Catalysis with palladium metal or palladium complexes is established in organic synthesis. Perhaps the most important and widely used tasks that can be effected with Pd catalysts are C-H and C-O bond formation; but so far, no significant enantioselective asymmetric synthesis has emerged in these applications. C-C Bond forming cross coupling reactions, the Heck, Stille and Suzuki reactions, are of great importance for the connection of sp2 centers, e.g., diene synthesis. It was only recently shown by Shibasaki, Overman and others that the Heck reaction with cyclic alkenes and in Heck induced ring formations can be channeled towards chiral products with high enantioselectivity[1]. These are very recent, important achievements. The traditional battle field of Pd catalyzed asymmetric synthesis are C-C and C-N bond forming substitutions at allylic compounds. For a considerable time progress in this area was slow, but over the last few years dramatic improvements were achieved. Only the beginning of this development has been reviewed[2]. Here we give an account of our and related recent work of others in this area.

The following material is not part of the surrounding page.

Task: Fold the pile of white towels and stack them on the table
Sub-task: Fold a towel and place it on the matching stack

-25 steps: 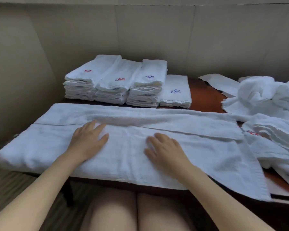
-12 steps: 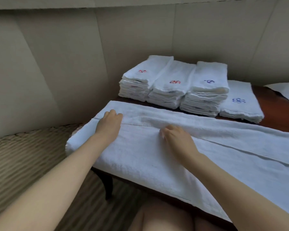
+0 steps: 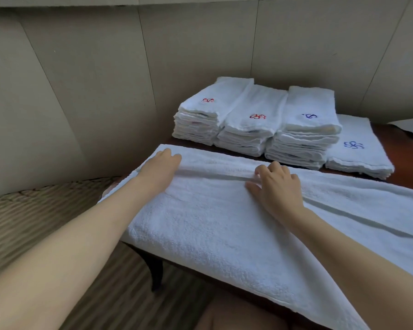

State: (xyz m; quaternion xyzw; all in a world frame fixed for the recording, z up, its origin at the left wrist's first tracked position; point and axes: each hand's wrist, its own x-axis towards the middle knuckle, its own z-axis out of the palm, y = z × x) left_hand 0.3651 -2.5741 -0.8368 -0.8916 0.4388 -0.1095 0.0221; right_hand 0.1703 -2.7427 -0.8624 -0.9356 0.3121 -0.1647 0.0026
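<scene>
I see my left hand [image 3: 161, 166] lying flat and my right hand [image 3: 275, 184] with fingers bent, both pressing the long white towel [image 3: 200, 225], folded stacks [image 3: 255, 122] at 1 o'clock.

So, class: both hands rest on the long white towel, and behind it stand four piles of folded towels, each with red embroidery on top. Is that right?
Not quite. The head view shows both the left hand and right hand on the long towel, but only two piles have red embroidery; the other two have blue.
</scene>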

The catalytic cycle (Scheme 1) of a Pd catalyzed substitution involves first coordination of a Pd0 species to the double bond of an allylic system and then expulsion of the leaving group X to give a pi-allyl PdII intermediate which, depending on ligands L and counter ion X, can be a neutral or, presumed to be much more reactive, a cationic complex. A soft carbanion attacks at carbon. This reaction is usually irreversible and turnover determining. The resulting Pd0 olefin complex dissociates to yield the product and regenerate the catalyst.

It is helpful for the understanding of substitutions at pi-allyl complexes to consider the fundamental types of substrates leading to chiral products given in Scheme 2. In reactions of type I a new chirality center is created in the nucleophile. The starting materials are achiral. In reactions of type II chiral racemic allylic derivatives are used as starting materials. The three subclasses are distinguished according to the possible modes of symmetry and isomerizations, via the well established[3] pi-sigma-pi-mechanism, of pi-allyl intermediates containing only achiral ligands at Pd.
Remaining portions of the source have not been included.